I think we had an ok balance with Echo and Chrysalis at the time . Small labels have their struggles too . My experience with indie labels was not prefect either , but I’m grateful that my music and ideas did take on a life of their own and create such a dedicated fan base .
|Live Music Pix||You’ve mentioned in interviews that you’d like to do a bond theme, I can’t imagine anybody doing a better bond theme than you! Is it something you’ve pursued, or is it more a case of “if they ask” kind of thing?|
|Siobhan de Maré||It’s something I always get told I sound like with my voice and the kind of music I get involved with , so it seems inevitable that it should happen in theory . However , I think it’s something every musician would love to do , so it’s a case of publishers liaising with film directors and labels putting artists forward etc . Maybe like winning the lottery kind of vibe . Would be truly magical . Fingers crossed 🤞.|
|Live Music Pix||Do you have a favourite music medium, i.e. streaming, vinyl, CD, cassette…|
|Siobhan de Maré||My favourite is probably Spotify , You Tube that sort of thing|
|Live Music Pix||On your social media profiles it mentions that you are a poet, is that a reference to your lyrics, or do you write poetry too, and if so, is it for fun are have you/or are you going to release any books of poetry?|
|Siobhan de Maré||Yes I do write poetry.

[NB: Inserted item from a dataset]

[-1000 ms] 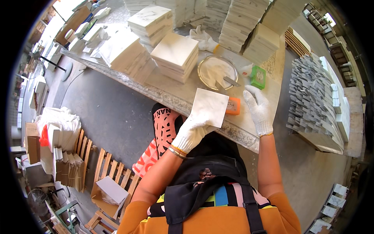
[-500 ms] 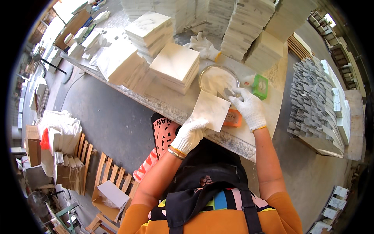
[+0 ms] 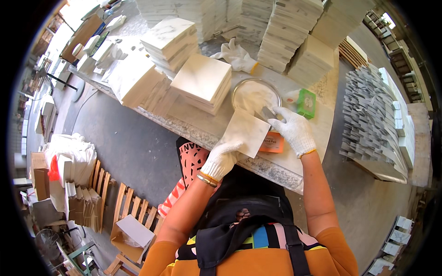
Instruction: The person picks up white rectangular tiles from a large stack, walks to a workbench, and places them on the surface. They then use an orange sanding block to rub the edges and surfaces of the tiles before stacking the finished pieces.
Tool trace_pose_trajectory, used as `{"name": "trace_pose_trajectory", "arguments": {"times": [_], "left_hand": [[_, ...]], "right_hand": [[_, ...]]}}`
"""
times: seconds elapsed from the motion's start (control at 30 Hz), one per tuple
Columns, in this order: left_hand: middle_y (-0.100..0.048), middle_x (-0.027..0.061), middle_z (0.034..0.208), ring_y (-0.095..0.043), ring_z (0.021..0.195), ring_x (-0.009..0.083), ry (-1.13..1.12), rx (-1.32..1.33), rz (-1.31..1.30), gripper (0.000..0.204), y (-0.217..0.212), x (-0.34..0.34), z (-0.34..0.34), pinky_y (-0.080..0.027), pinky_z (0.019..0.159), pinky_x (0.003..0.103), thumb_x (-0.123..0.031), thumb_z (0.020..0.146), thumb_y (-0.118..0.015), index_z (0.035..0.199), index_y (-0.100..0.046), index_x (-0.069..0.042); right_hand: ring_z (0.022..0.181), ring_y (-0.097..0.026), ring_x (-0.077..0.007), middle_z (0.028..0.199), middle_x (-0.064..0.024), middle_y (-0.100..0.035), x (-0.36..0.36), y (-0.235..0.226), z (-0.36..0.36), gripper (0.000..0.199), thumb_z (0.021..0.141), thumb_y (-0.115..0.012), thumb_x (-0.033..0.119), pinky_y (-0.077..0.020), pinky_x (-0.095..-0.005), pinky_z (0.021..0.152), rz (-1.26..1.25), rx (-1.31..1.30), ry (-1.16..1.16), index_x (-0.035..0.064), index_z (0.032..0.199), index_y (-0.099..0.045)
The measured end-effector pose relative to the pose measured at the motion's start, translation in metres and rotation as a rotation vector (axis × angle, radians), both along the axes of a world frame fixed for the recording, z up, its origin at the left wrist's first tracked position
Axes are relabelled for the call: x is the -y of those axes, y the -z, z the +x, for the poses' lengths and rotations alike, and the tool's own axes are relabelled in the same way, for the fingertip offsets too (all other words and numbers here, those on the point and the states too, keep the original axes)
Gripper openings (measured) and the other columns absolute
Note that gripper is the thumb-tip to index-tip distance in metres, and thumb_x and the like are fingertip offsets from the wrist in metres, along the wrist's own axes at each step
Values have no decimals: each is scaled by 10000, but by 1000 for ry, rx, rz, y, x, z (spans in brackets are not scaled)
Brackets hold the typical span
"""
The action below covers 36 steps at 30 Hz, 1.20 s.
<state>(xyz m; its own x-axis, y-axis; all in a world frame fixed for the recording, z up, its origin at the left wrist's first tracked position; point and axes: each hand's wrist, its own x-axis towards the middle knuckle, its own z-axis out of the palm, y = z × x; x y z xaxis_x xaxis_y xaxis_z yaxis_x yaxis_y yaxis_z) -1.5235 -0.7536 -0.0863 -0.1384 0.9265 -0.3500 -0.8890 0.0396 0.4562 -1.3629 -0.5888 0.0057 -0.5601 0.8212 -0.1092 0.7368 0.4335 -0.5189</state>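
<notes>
The white tile point(image 3: 247, 133) partly hides the bowl point(image 3: 256, 80) and orange block point(image 3: 272, 144).

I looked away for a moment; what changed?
The right hand moved left to the round dish and took hold of the metal scraper at its edge. The left hand still holds the square tile; the stacked tiles stayed put.

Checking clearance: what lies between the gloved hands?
The head view shows the white tile, held by the left hand, then the orange block near the right hand.
</notes>
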Motion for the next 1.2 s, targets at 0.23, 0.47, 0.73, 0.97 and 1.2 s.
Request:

I wrote a poem last year for a book about resilience for a charity called ‘ Elizabeth’s Legacy Of Hope’ all supporting children across the world that need prosthetic limbs . Joanna Lumley is one of the patrons and I got to read out my poem that was published in front of her at an event last year . The book is called Elizabeth’s Poetry Of Hope .
My poem is called ‘Golden Wall’ all about having to be resilient in my own life .( available on Amazon ) I’m also in the process of writing a poetry book with my own illustrations . I love to draw too.
|Live Music Pix||What are your plans for the future in terms of music?|
|Siobhan de Maré||So I’m building a home studio with my son who’s also an up and coming artist SeeMilli and hope to do some collaborations together too despite very big musical differences . He’s producing , mixing ,writing , singing and a respected Uk rap artist . Let’s see what we can cook up together . Perhaps Grace the Brits stage together one year . That would be so special !|
|Live Music Pix||What do you like to do when you’re not making music?|
|Siobhan de Maré||My dream is to move to a peaceful ,calm beautiful house with a sea view and a vivid aqua sky encompassed by a burnt orange sunlight . Bare feet , warm sand , fresh food , beautiful music ,surrounded by peace , tranquility , art and the love ❤️ of all my friends and family embracing the worlds simplest delights in their purest formats .
Siobhan de Maré thank you for your time!
Formica Blues reissue is out now on Vinyl and CD.